# Task statement
Among the entries below, how many lines include the string "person"? Answer with only the number.

# Collection entries
Content starts
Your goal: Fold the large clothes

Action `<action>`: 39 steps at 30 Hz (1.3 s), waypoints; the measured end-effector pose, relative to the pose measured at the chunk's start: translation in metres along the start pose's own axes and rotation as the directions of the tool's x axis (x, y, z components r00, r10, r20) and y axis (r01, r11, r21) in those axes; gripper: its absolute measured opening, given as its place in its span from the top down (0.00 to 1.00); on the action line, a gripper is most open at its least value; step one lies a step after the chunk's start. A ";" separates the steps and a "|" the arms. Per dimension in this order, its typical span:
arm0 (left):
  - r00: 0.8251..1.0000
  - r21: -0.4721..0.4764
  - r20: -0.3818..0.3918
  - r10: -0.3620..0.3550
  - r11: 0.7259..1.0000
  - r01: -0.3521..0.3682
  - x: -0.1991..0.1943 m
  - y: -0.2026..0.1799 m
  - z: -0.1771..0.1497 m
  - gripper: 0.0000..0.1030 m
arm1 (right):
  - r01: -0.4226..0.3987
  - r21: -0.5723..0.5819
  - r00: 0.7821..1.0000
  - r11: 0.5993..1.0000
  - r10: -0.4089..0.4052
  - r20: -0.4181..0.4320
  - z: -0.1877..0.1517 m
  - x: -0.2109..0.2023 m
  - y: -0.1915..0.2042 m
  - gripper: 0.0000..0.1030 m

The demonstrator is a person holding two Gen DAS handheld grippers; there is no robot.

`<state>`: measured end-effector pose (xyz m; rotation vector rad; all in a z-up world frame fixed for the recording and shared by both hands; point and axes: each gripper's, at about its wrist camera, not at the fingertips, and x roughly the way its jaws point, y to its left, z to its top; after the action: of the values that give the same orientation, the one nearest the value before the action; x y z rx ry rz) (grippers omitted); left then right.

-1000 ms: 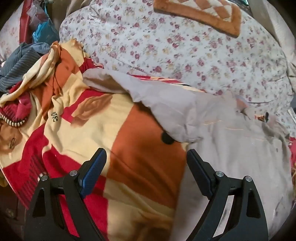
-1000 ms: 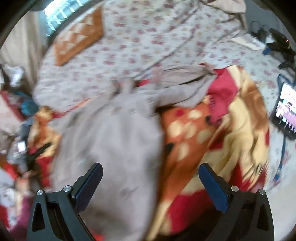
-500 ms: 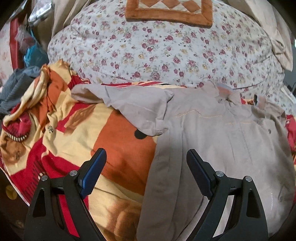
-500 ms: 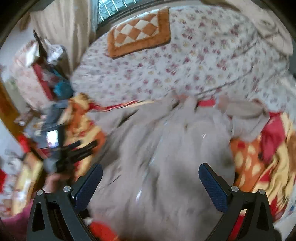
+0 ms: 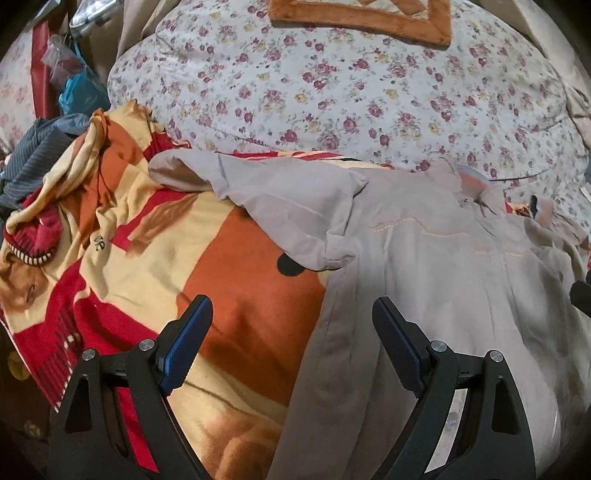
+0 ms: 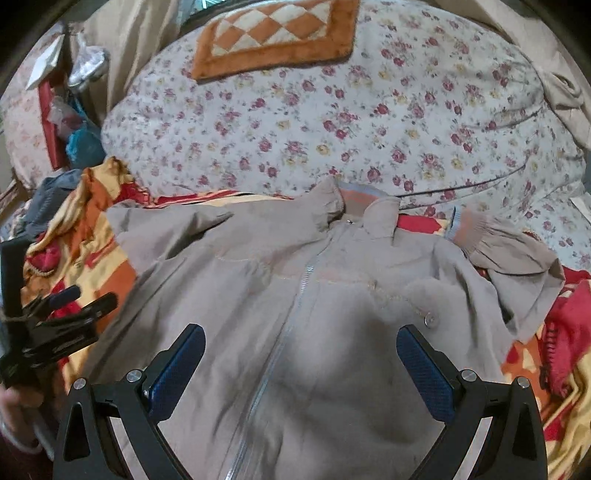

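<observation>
A large beige zip jacket (image 6: 295,295) lies front up on a red, orange and yellow blanket (image 5: 155,266), collar toward the floral bedding. Its left sleeve (image 5: 266,206) lies bunched and folded across the blanket; its right sleeve (image 6: 517,254) is crumpled with a ribbed cuff. My left gripper (image 5: 291,332) is open and empty above the jacket's left edge; it also shows in the right wrist view (image 6: 70,302). My right gripper (image 6: 301,358) is open and empty above the jacket's zip.
A floral quilt (image 6: 332,122) with an orange checked mat (image 6: 277,33) fills the back. A striped dark garment (image 5: 29,166) and a red knitted item (image 5: 33,240) lie at the left. Bags and clutter (image 5: 74,85) stand at the far left.
Both grippers have swung over the jacket. The right view has panned left from the blanket's right side to the jacket's middle. The left view shifted slightly right. Both grippers stay open.
</observation>
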<state>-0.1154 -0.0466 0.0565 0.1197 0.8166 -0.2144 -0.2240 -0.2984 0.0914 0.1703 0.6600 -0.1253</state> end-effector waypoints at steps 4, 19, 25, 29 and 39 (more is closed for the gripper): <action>1.000 0.008 0.001 0.019 1.000 -0.019 0.007 -0.005 0.000 0.14 | 0.016 0.071 1.000 0.997 -0.017 0.012 -0.009 0.015 -0.015 0.00; 1.000 0.014 -0.016 0.019 1.000 -0.019 0.020 -0.013 0.003 0.14 | 0.112 0.233 0.993 0.966 -0.098 -0.070 -0.026 0.040 -0.058 0.01; 1.000 0.001 -0.014 0.019 1.000 -0.019 0.020 -0.009 0.002 0.14 | 0.116 0.220 0.991 0.969 -0.097 -0.092 -0.028 0.045 -0.054 0.01; 1.000 -0.010 -0.018 0.022 1.000 -0.022 0.021 -0.006 0.002 0.14 | 0.114 0.215 0.992 0.970 -0.097 -0.085 -0.029 0.043 -0.053 0.01; 1.000 -0.002 -0.014 0.021 1.000 -0.021 0.020 -0.007 0.001 0.14 | 0.128 0.222 0.989 0.967 -0.107 -0.103 -0.030 0.048 -0.055 0.01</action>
<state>-0.1030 -0.0561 0.0422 0.1279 0.8291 -0.1934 -0.2142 -0.3495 0.0320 0.3598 0.7456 -0.3101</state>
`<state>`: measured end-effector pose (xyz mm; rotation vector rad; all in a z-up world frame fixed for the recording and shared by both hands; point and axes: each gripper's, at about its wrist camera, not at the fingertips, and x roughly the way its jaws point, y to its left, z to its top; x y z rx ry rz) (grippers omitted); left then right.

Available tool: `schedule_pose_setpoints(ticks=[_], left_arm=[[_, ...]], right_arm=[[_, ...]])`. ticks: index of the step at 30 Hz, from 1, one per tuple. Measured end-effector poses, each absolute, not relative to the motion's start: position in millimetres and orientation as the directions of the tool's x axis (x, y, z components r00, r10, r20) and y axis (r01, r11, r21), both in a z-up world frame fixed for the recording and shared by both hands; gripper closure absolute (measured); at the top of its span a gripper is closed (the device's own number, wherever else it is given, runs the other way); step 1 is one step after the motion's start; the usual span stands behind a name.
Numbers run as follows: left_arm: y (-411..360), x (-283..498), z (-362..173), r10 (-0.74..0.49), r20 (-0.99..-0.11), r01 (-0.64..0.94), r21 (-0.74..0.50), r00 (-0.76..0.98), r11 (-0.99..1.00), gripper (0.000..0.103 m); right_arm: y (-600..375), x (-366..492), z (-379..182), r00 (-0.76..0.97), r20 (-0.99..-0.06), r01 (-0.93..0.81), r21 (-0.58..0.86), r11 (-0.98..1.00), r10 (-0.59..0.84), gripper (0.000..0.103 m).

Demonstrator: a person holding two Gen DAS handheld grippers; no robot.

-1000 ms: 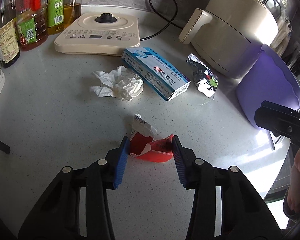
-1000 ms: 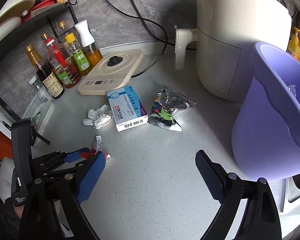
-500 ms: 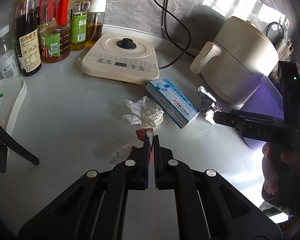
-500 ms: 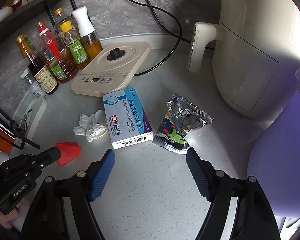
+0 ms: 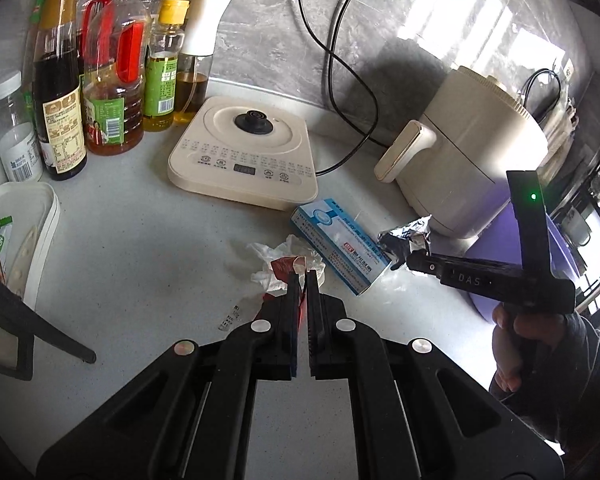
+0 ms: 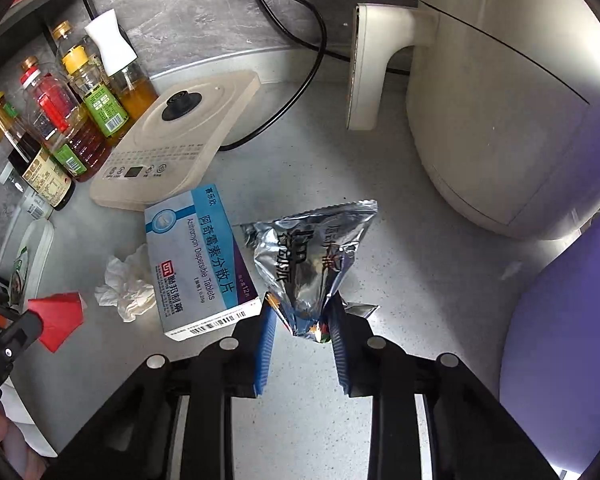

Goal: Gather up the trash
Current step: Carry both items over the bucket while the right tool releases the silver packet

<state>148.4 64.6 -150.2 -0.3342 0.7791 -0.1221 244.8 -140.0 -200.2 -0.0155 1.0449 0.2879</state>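
My left gripper [image 5: 303,276] is shut on a red paper wrapper [image 5: 281,269], held just above the grey counter; the right wrist view shows that wrapper [image 6: 58,318] at the far left. My right gripper [image 6: 302,308] points down at a silver foil snack packet [image 6: 312,248]. Its jaws are closing and the blue pads pinch the packet's near end. A crumpled white tissue [image 6: 126,284] and a blue-and-white medicine box [image 6: 198,256] lie on the counter between the two grippers. The purple bin [image 6: 560,340] stands at the right.
A cream air fryer [image 6: 500,100] stands behind the packet, beside the bin. A flat cream cooker base [image 5: 244,152] with a black cord sits at the back. Several oil and sauce bottles [image 5: 112,80] line the back left, and a white tray [image 5: 40,232] lies at the left edge.
My left gripper closed on the red wrapper and rose with it. My right gripper moved left and down over the foil packet and its jaws came together on it.
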Motion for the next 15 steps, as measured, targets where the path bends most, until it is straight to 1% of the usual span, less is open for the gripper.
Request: schedule_pose_setpoints(ticks=[6,15], left_arm=[[59.9,155.8,-132.5,-0.275,-0.627,0.054,-0.348,0.729,0.936,0.099],[42.8,175.7,-105.9,-0.392,-0.534,0.207,-0.373,0.749,0.904,0.099]], right_arm=[[-144.2,227.0,-179.1,0.505,-0.832,-0.229,0.125,0.965,0.228,0.085],[-150.5,193.8,-120.0,0.625,-0.752,-0.170,0.131,0.977,0.210,0.085]])
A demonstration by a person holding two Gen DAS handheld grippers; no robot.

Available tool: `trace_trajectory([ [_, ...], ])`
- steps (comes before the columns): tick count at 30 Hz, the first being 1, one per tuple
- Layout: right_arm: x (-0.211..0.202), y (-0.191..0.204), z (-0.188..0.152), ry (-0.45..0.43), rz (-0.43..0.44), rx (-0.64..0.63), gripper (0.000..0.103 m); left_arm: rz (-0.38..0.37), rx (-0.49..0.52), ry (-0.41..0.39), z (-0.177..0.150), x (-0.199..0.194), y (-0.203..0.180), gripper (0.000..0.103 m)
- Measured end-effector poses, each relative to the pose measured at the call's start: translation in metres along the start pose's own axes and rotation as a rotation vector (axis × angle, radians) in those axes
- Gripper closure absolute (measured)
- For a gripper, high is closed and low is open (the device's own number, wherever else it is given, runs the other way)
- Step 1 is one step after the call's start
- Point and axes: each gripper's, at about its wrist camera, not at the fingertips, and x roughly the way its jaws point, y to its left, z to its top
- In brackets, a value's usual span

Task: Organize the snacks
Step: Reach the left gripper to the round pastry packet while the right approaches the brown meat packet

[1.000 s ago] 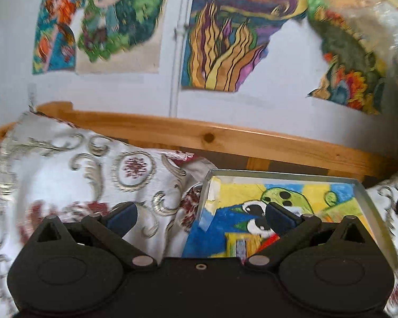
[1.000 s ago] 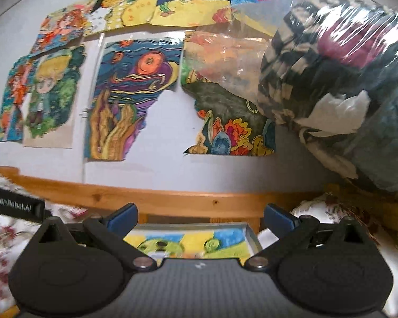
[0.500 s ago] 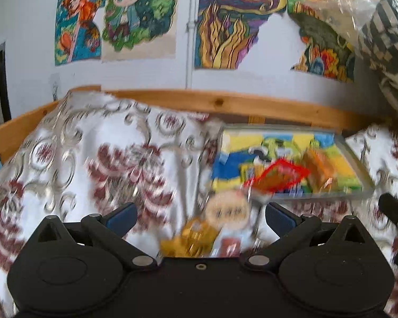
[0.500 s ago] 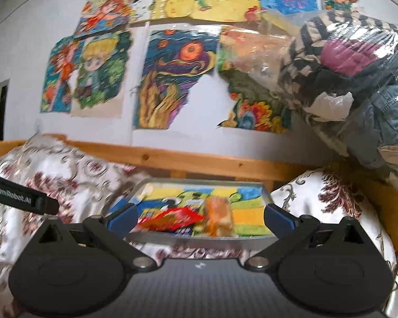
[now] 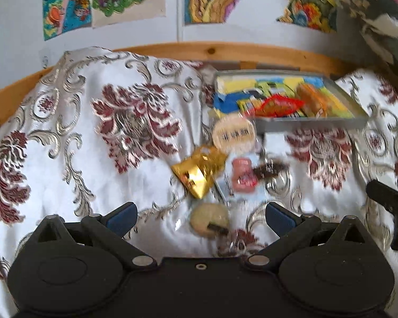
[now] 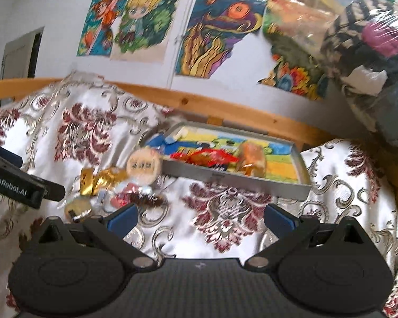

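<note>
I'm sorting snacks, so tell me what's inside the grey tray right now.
The tray holds a red packet and an orange packet on a colourful drawing. Anything beneath them is hidden.

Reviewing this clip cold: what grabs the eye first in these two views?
The bright painted tray on the patterned bedspread, holding a red packet and an orange one. Loose snacks lie just before it, a shiny gold wrapper among them. Colourful drawings cover the wall behind.

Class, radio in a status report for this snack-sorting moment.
Left gripper and right gripper open, empty. Red packet and orange snack in tray; gold packet, round cookies loose on bedspread. Path unobstructed.
</note>
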Motion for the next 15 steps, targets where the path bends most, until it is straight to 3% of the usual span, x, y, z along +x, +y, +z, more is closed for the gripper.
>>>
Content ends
# Final answer
3